Downloading and processing LiDAR data and aerial photograph

This notebook gives a toturial which treats the subjects of getting LiDAR data, and give it a color using aerial photgraphs.



In [1]:

    
# Import packages

%matplotlib inline
import matplotlib.pyplot as plt
import numpy as np
import owslib.wfs
import owslib.wms
import json
import shapely.geometry
from matplotlib import collections
import timeit
import liblas

LiDAR

The lidar data from the dutch ahn2 dataset is split up into tiles of 5 by 6.25 kilometers. To find out which tile we need to download in order to get the data we want, we can use the WFS. This is extensively discribed in the ahn2 notebook available in the github/notebooks repositry.



In [2]:

    
# Enter WFS properties
wfsurl = 'http://geodata.nationaalgeoregister.nl/ahn2/wfs'
wfs = owslib.wfs.WebFeatureService(wfsurl, version="2.0.0")
wfslayer = wfs.contents['ahn2:ahn2_bladindex']

# Get boxes from WFS
f = wfs.getfeature(typename=[wfslayer.id], outputFormat="json")
data = json.load(f)

shapes = []
tiles = []

for feature in data['features']:
    shapes.append(shapely.geometry.asShape(feature['geometry'])[0])
    tiles.append(shapes[-1].exterior.coords[:])
print len(tiles)
# Plot boxes using a collection
col = collections.LineCollection(tiles, colors = 'k')
fig, ax  = plt.subplots()
fig.set_size_inches(10,10)
ax.add_collection(col, autolim = True)
ax.set_aspect('equal')
ax.autoscale_view()

The coordinates are in the Dutch RijksDriehoekstelsel.



In [3]:

    
# Center of Delft in RD-coordinates:
x = 84468 
y = 447557

# Create a shapely point
p = shapely.geometry.Point(x, y)

# Check in which box the point lies
for i in range(len(shapes)):
    if p.within(shapes[i]):
        bladnr = data['features'][i]['properties']['bladnr']
        delftshape = shapes[i]
        print 'The point is in box {}.'.format(bladnr)
        break









    



The point is in box 37en1.

Now we need to download the lidar tile 37en1. We can do this by surfing to: http://geodata.nationaalgeoregister.nl/ahn2/atom/ahn2_uitgefilterd.xml and http://geodata.nationaalgeoregister.nl/ahn2/atom/ahn2_gefilterd.xml and search for our box.
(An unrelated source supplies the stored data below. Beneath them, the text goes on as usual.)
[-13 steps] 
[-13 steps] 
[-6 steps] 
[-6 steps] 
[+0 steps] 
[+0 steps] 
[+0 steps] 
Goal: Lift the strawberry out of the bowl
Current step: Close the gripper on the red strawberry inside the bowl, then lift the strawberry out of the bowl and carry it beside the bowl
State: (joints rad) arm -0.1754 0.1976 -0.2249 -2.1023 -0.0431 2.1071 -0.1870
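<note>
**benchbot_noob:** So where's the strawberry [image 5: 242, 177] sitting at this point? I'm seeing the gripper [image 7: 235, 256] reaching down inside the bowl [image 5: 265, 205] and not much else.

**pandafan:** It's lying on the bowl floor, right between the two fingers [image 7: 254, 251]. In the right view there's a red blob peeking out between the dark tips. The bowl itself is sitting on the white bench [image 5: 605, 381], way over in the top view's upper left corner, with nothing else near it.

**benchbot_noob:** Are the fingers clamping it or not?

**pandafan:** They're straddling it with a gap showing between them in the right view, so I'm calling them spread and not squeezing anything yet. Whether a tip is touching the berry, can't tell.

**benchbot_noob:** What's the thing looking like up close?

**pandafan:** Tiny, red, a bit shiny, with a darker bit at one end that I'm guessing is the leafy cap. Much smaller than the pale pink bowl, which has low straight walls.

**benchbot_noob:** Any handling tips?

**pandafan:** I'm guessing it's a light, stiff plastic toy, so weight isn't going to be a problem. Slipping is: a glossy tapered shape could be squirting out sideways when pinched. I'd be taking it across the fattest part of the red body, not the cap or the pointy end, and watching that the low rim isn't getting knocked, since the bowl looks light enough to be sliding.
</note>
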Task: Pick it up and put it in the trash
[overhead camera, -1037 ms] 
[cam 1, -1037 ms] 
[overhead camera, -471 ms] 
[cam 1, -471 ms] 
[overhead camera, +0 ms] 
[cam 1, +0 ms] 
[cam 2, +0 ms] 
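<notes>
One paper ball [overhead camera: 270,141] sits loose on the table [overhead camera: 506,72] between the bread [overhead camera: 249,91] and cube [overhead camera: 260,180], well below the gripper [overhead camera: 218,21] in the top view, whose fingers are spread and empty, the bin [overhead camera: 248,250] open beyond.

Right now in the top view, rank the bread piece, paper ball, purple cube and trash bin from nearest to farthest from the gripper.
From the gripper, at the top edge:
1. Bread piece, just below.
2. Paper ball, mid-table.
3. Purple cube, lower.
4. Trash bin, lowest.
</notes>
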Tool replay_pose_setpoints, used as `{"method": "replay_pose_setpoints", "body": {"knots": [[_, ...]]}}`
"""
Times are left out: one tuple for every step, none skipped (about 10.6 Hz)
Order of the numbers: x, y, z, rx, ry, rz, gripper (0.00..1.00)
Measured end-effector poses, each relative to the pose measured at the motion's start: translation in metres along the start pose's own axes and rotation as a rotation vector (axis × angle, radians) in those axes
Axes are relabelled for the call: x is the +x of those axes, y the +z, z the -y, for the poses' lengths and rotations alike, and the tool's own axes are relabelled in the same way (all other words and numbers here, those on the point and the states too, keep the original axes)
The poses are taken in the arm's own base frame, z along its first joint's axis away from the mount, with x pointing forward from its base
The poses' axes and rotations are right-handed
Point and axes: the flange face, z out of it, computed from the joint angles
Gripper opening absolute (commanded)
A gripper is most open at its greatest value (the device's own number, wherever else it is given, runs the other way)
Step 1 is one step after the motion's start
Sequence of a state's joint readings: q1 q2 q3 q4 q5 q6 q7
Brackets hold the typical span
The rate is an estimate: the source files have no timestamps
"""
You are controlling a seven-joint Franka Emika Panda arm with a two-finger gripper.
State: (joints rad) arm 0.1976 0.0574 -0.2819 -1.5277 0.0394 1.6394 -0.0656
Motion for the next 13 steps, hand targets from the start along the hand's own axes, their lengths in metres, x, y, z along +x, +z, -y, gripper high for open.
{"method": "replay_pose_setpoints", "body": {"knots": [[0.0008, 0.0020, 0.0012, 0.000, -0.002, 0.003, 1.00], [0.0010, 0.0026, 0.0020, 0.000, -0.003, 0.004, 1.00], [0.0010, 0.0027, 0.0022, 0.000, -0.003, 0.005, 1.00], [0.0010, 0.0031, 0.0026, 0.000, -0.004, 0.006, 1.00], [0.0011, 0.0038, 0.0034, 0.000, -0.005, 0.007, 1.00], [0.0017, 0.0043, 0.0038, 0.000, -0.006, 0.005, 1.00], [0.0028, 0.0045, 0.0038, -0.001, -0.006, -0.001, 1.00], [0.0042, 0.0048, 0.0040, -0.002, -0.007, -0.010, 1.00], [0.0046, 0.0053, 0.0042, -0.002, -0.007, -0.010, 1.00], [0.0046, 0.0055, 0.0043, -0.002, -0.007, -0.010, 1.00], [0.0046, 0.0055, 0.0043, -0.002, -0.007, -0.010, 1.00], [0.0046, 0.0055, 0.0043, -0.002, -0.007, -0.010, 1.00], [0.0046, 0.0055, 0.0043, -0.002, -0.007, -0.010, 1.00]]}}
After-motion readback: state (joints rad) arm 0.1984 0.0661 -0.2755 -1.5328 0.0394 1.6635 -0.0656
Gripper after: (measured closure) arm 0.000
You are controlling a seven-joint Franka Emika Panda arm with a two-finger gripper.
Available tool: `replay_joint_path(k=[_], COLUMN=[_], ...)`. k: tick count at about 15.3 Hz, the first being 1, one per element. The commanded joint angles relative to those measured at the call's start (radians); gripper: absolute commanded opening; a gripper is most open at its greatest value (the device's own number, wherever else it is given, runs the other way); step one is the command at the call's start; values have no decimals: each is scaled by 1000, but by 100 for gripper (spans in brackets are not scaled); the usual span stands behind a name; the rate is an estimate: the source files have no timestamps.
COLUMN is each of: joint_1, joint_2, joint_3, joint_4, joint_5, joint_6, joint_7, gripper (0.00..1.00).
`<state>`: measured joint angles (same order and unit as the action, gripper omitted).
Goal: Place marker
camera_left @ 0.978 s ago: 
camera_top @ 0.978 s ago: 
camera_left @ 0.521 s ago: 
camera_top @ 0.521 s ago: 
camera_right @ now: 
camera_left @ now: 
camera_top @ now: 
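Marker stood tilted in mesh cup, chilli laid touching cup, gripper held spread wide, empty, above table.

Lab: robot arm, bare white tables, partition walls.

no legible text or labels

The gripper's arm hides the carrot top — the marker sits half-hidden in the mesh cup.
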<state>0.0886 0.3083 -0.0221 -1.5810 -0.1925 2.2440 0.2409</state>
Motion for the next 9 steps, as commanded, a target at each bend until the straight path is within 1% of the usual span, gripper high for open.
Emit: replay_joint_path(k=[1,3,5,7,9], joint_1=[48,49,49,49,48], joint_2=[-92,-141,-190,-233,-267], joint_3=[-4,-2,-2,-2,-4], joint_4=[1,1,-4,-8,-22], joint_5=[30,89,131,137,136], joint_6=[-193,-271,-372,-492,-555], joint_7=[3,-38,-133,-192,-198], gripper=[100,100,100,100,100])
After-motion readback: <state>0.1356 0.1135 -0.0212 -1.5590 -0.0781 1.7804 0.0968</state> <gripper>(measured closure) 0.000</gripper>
There are two links since there are two datasets. One, 'gefilterd', contains the point cloud with all the objects (houses, trees, etcetera) removed. The other 'uitgefilterd' contains these objects. We will need both of them. Let's download 37en1 for both. This might take a wile because the total is almost 1GB.

When we have downloaded and unpacked the files, we get two laz files. The laz files contain the x, y and z coordinates of the point cloud. Let's see what's inside the file



In [4]:

    
fileloc = r'D:\rongen\Documents\IPython Notebooks\\'
files = [fileloc+'g37en1.laz', fileloc+'u37en1.laz']

count = 0
lasfiles = []
for f in files:
    lasfiles.append(liblas.file.File(f, mode = 'r'))
    count += lasfiles[-1].get_header().get_count()
    
print 'The number of points in the cloud is {}.'.format(count)
print 'The number of points per square meter is {}.'.format(count/delftshape.area)









    



The number of points in the cloud is 606665728.
The number of points per square meter is 19.413303296.

That are over 600 million points! Since this number is to high for the visualization we aim te make, we will reduce our area to an area of 500 x 500 m in the center of Delft. This will give us 5 million points which should be processable.

The problem with getting our five million points is that we cannot know the location of the point on beforehand. Also the points have to be extracted one by one, so building in an if-statement to check the location will greatly increase the computation time. Extracting all point will probably take more than an hour and some memory problems so we wont do that.

We do however know that the point are somewhat grouped in subtiles within the las files (Trust me on that one). So if we take a sample of 10000 points, and check if they are in our range plus some buffer, we roughly know which part of the las file is in our range. This way our computation time will be under 10 minutes, and we will cover most points. Let's select the bounds and extract a sample. This will probably take about two minutes.



In [5]:

    
bounds      = (x-250, y-250, x+250, y+250)
outerbounds = (x-500, y-500, x+500, y+500)



In [6]:

    
# Create a function to get the index and coordinates from the laz file
def las2rows(lasfile, start, stop, step):
    
    for i in range(start, stop, step):
        p = lasfile.read(i)
        yield i
        yield p.x
        yield p.y
        yield p.z
        
starttime = timeit.default_timer()

xyz = []

# Get sample from las file
for las in lasfiles:
    npoints = las.get_header().get_count()

    start = 10000
    stop = npoints+1
    step = 20000
    
    xyz.append(np.fromiter(las2rows(las, start, stop, step), np.float32, npoints/step*4).reshape(npoints/step, 4))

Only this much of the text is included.